When I was twenty-one, I bought into the whole “it’s
cool to be tattooed” theory. I made the
trip to Georgia, where tattoos were legal.
I’d taken with me a drawing of a mother and baby elephant. After all, the elephant was my favorite
animal. Once inside the tattoo parlor, I decided I’d just get one of the
elephants and come back later for the other. Once I was on the artist’s table,
I’d decided that the one elephant would be the baby one annnnnnd it needed to
be much smaller than I’d originally planned.
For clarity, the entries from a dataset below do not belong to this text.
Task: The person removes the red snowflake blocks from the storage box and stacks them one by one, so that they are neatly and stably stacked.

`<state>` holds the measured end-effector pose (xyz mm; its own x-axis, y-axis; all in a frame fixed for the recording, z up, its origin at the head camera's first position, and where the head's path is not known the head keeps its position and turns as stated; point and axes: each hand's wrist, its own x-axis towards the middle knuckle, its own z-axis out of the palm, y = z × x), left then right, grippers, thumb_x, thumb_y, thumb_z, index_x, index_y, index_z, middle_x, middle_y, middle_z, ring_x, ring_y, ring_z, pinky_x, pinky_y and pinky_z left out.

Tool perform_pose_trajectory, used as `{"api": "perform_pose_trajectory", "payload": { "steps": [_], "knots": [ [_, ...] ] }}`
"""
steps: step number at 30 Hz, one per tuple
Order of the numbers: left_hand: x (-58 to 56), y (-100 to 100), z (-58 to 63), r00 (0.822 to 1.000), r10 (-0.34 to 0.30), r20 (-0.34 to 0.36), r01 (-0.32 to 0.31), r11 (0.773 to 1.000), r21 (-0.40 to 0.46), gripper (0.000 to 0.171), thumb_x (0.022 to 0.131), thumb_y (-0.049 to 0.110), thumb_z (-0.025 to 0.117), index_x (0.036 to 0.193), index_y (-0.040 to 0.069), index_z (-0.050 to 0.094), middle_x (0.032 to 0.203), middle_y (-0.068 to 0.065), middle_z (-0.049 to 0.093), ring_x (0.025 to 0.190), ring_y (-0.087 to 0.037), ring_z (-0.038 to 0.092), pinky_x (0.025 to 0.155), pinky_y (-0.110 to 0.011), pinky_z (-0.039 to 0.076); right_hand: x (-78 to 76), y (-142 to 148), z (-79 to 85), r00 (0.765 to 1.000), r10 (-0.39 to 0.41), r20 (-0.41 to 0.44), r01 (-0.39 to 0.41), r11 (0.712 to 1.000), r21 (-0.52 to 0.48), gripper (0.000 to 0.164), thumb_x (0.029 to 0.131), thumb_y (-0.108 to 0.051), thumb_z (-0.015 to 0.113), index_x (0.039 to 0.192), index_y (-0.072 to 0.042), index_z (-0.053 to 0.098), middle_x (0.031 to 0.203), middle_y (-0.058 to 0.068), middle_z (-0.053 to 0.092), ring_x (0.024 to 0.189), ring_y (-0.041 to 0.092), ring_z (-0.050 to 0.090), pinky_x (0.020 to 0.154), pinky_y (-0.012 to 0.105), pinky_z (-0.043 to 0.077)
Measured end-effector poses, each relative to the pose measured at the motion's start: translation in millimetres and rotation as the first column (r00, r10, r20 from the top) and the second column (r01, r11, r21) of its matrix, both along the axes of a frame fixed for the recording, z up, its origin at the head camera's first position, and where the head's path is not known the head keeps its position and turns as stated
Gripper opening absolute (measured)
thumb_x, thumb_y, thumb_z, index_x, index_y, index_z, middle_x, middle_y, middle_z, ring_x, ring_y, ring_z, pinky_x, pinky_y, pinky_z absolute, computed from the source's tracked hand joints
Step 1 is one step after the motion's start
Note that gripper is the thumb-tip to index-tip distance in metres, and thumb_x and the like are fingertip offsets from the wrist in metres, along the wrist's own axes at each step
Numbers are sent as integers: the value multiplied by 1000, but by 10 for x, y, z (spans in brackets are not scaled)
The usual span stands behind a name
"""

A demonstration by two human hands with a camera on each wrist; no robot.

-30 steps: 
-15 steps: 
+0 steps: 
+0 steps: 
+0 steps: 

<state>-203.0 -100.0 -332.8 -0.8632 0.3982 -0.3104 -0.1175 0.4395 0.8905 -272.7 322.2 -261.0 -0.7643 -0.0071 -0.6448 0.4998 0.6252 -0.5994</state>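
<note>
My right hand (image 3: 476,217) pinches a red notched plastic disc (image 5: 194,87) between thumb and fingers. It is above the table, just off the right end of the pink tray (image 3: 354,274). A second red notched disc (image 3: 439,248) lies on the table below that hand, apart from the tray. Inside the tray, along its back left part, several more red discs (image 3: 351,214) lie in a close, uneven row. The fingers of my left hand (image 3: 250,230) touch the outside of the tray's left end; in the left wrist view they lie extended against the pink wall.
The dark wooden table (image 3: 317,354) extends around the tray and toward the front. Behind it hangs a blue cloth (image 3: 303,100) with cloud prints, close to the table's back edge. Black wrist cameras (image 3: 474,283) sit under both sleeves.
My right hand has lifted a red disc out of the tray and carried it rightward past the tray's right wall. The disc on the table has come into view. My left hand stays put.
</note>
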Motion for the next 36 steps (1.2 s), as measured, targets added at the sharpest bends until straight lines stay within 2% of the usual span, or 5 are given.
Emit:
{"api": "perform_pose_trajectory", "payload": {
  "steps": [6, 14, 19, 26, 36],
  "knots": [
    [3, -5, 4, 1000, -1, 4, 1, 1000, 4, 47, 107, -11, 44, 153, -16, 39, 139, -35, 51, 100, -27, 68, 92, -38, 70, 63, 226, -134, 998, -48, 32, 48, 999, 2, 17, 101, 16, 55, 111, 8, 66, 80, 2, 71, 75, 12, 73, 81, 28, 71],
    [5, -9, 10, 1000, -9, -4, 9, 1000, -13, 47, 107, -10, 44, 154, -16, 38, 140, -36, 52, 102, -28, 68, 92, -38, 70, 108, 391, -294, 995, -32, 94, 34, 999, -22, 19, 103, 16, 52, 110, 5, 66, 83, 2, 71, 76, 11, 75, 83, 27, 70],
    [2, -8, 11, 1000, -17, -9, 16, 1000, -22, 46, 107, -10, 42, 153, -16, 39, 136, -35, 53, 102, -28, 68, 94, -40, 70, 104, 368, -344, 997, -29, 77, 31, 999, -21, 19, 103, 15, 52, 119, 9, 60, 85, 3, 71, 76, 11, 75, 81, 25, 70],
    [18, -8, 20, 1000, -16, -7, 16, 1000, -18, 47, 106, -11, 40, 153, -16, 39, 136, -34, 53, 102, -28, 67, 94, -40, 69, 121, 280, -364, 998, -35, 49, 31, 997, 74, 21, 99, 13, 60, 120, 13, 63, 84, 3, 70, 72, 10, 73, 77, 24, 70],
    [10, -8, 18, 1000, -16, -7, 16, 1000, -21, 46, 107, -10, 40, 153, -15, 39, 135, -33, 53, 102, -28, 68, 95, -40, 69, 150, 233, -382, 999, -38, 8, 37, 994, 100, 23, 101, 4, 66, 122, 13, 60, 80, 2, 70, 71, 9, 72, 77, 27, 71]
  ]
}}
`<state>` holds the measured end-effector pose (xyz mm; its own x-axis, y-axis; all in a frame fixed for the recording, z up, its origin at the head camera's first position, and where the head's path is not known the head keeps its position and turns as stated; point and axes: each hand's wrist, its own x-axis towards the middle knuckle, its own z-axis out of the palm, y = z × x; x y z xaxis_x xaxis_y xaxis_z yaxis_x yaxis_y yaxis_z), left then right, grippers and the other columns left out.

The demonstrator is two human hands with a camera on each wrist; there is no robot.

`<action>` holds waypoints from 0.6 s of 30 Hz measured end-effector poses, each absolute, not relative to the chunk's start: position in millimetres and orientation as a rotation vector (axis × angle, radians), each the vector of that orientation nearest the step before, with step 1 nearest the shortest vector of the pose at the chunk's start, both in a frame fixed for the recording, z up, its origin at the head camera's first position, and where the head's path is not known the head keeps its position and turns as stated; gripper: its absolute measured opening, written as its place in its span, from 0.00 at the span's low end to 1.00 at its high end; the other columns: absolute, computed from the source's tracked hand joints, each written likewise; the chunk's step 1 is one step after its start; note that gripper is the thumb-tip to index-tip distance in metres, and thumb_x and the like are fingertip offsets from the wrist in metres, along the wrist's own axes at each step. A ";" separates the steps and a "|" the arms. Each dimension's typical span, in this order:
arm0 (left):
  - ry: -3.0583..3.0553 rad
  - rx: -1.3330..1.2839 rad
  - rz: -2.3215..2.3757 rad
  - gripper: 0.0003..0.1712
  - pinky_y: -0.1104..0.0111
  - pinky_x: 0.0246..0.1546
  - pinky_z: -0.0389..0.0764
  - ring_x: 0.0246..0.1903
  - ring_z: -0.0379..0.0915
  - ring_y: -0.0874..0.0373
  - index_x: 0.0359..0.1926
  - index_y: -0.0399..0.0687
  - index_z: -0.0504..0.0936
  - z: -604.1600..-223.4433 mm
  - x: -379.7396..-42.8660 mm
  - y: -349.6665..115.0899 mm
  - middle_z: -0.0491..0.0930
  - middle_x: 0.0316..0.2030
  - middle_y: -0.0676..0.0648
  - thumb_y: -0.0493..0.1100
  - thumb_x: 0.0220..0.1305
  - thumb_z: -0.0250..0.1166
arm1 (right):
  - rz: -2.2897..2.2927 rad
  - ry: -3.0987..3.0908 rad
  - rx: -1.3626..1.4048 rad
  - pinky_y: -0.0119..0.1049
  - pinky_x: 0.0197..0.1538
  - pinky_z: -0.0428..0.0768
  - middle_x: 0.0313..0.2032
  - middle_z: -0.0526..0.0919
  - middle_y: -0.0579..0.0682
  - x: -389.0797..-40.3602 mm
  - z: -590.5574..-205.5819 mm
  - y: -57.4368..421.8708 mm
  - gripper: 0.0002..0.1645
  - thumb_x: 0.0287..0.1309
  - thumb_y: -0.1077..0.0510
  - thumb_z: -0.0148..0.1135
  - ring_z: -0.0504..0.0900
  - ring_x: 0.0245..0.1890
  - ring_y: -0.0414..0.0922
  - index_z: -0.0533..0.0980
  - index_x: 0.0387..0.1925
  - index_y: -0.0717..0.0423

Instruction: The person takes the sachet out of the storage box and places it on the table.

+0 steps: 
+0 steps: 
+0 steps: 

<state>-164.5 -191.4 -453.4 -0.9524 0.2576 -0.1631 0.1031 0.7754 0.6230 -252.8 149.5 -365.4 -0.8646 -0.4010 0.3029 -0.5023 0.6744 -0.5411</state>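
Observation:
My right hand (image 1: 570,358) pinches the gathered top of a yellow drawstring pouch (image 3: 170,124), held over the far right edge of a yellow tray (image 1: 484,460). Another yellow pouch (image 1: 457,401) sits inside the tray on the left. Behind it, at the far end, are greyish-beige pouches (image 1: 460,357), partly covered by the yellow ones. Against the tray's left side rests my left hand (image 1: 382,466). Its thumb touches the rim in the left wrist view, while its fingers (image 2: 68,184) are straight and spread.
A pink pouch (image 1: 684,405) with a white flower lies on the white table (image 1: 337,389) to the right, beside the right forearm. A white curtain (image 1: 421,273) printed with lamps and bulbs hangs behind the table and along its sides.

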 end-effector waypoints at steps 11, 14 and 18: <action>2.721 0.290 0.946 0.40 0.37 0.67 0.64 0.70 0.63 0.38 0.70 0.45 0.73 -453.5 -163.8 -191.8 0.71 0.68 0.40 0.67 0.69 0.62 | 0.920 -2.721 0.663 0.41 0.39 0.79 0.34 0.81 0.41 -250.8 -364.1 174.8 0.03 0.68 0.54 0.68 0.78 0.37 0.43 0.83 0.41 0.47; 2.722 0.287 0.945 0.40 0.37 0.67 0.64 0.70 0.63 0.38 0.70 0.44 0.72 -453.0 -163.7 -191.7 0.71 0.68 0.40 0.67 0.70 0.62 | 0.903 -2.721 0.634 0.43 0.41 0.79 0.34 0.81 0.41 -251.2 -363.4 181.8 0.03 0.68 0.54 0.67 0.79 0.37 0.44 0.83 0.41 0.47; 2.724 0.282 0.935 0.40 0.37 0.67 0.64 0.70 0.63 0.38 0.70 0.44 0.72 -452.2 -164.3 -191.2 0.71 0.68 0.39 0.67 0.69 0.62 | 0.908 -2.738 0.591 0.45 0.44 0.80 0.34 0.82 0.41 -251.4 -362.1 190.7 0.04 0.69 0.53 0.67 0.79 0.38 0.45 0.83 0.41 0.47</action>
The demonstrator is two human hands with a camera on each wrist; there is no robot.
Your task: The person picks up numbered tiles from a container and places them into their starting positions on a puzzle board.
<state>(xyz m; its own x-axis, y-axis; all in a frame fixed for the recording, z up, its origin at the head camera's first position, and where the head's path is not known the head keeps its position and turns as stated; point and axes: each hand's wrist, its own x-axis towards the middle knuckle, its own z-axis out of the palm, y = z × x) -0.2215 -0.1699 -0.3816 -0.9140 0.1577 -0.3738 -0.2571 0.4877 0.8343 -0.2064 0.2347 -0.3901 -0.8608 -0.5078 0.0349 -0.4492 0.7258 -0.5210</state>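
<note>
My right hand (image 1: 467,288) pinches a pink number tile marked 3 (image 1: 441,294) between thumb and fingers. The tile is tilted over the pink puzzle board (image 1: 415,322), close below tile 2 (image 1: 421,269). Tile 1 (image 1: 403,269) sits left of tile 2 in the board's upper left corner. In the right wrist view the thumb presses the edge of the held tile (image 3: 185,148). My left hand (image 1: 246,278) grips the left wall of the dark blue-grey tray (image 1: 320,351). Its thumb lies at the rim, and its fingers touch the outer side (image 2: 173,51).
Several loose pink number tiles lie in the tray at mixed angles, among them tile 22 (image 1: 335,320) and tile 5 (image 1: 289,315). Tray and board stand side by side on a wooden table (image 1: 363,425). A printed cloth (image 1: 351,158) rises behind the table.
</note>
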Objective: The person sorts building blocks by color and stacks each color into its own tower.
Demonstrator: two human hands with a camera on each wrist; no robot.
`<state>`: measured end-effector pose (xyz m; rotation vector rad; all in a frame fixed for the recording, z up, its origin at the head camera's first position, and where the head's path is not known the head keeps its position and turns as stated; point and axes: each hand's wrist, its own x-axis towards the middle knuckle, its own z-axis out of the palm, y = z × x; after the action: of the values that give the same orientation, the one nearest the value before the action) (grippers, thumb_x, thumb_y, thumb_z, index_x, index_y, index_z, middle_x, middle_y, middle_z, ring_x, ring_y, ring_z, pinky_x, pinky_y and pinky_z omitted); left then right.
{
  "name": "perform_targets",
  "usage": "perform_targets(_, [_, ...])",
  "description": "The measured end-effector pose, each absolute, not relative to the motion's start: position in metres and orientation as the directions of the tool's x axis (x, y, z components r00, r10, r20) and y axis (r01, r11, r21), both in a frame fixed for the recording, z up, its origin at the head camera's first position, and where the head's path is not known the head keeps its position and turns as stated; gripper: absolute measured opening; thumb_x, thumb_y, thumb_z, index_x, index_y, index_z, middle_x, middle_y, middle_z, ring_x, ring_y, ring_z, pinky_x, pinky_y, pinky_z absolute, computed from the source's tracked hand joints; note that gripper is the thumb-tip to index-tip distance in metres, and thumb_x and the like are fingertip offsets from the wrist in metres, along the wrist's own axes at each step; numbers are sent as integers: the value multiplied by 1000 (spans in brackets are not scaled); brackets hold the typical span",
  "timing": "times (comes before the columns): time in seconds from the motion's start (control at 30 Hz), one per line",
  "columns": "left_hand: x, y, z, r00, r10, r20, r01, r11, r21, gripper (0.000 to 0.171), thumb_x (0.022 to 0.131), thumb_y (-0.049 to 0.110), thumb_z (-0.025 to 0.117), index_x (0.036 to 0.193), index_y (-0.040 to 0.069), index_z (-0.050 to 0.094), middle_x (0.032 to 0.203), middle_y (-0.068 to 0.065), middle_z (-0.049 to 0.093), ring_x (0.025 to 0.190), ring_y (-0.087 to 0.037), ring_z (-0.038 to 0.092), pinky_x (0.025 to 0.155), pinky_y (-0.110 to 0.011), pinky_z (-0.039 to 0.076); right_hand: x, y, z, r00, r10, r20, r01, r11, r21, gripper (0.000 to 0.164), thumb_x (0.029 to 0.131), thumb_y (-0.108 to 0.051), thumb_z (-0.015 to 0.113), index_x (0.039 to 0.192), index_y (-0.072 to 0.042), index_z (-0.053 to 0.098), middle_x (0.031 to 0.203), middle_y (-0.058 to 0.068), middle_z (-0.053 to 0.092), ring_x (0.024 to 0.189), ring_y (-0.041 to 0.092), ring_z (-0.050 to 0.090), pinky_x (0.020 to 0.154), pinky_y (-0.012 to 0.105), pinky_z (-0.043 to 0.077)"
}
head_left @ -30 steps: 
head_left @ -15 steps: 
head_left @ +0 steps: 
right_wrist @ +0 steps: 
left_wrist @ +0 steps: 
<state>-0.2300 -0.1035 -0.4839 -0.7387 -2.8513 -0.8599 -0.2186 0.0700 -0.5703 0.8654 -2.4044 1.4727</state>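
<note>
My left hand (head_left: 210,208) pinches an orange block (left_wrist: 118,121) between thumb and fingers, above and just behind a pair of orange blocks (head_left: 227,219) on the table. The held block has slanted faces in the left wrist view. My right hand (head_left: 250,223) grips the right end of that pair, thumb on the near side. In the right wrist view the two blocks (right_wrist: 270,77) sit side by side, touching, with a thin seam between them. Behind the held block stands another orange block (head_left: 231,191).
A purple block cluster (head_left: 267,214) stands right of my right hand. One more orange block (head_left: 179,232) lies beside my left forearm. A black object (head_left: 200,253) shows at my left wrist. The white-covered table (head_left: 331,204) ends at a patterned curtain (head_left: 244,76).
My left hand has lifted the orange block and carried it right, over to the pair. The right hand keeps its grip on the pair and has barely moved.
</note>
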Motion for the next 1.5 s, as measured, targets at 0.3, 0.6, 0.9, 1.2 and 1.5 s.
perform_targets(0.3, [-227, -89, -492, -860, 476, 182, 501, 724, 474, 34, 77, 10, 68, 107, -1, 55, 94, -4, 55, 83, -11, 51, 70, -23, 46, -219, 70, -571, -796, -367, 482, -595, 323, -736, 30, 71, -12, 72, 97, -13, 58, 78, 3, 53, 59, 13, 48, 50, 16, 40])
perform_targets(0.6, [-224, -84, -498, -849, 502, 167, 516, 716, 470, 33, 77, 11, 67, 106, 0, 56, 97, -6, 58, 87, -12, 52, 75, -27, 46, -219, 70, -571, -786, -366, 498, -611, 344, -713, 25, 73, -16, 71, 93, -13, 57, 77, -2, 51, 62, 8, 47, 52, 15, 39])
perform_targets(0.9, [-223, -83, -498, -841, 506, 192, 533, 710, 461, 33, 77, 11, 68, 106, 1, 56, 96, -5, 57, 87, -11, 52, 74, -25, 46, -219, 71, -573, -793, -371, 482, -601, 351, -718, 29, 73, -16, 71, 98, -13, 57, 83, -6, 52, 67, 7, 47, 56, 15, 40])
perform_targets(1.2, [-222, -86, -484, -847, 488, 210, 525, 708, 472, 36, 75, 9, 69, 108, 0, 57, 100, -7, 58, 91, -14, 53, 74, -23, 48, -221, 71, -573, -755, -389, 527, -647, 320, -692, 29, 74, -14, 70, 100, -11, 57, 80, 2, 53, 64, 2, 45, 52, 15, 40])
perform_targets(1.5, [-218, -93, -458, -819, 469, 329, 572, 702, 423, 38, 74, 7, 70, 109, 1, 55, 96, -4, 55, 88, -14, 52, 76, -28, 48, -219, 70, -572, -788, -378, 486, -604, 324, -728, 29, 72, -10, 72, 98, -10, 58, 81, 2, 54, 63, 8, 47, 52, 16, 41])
I drove out of Georgia and back to South Carolina with a baby elephant, about
the size of a half dollar, that much resembled an anteater, on my hip. I didn’t exactly regret the tattoo, I just
didn’t connect with it. It was JUST a
tattoo; a right of passage, if you
will. And there that baby elephant
stayed, alone for fifteen years. During my marital separation, I came across a
quote in some random store about a phoenix rising from the ashes. Hmmm. The obsession began. I began researching phoenix quotes which lead
to researching phoenix tattoos. I never
really considered getting a second tattoo before this time of my life. After all, I knew I needed to rise from the
ashes. I was still smoldering, however,
and not nearly ready to rise again. I moved through the stages of grief as my
husband and I moved through the separation and towards a divorce. Once the divorce was final, the fire settled
into ashes and it was time. I knew
it. I’d found the perfect phoenix. She isn’t tribal. She doesn’t look “real.” Phoenixes aren’t real, so how can they look
real? She’s a simplified, stylized, mystical, abstract phoenix. The life that I
had lived had gone up in flames and, slowly, I rose from the ashes, anew. I am
a phoenix. I wanted a tattoo that told my story. This time around I did things
very differently. I asked around. I got
references. I viewed samples of their
work. I chose an artist and I made an
appointment. He took the pictures I had printed and edited and asked him to see
what he could do with them. He
disappeared to his drawing room and returned with a masterpiece, in my
opinion. She, the phoenix, was
perfect. She was the perfect size, about
12 inches, head to plume with a 4 inch wing span. She was flying up, looking up, coming out of
the ashes. She was the perfect shades of
blues and purples. The symbolism was
right on target. I felt a spark. I didn’t
expect to ever feel giddy love again…but here it was. No doubt, this was love. I loved her, instantly. I didn’t hesitate to say, “Yes, tattoo that
permanently on my back.” It took almost 4 hours in the artist’s chair for her
to be transferred from a flat phoenix on paper to a life-like image that moved
in sync with me. It wasn’t difficult to keep my mind off the pain of the procedure. I contemplated the past fifteen years. I ran
through the memories in my mind… year by year, the good times, the bad times,
the death of the marriage, the new life that was beginning. When she was complete, I beamed with
pride. I loved her. I love her still. She’s my war wound and, often, my inspiration
to keep trudging through. It’s been five
years. Sometimes, I forget there is a
phoenix on my back. Then, I’ll catch a
glimpse of her. I still admire her, the
artwork and the meaning behind her creation.
She’s still perfect. Perfect for me.
Her wings tattooed on my back helped me spread my own. Together we soar.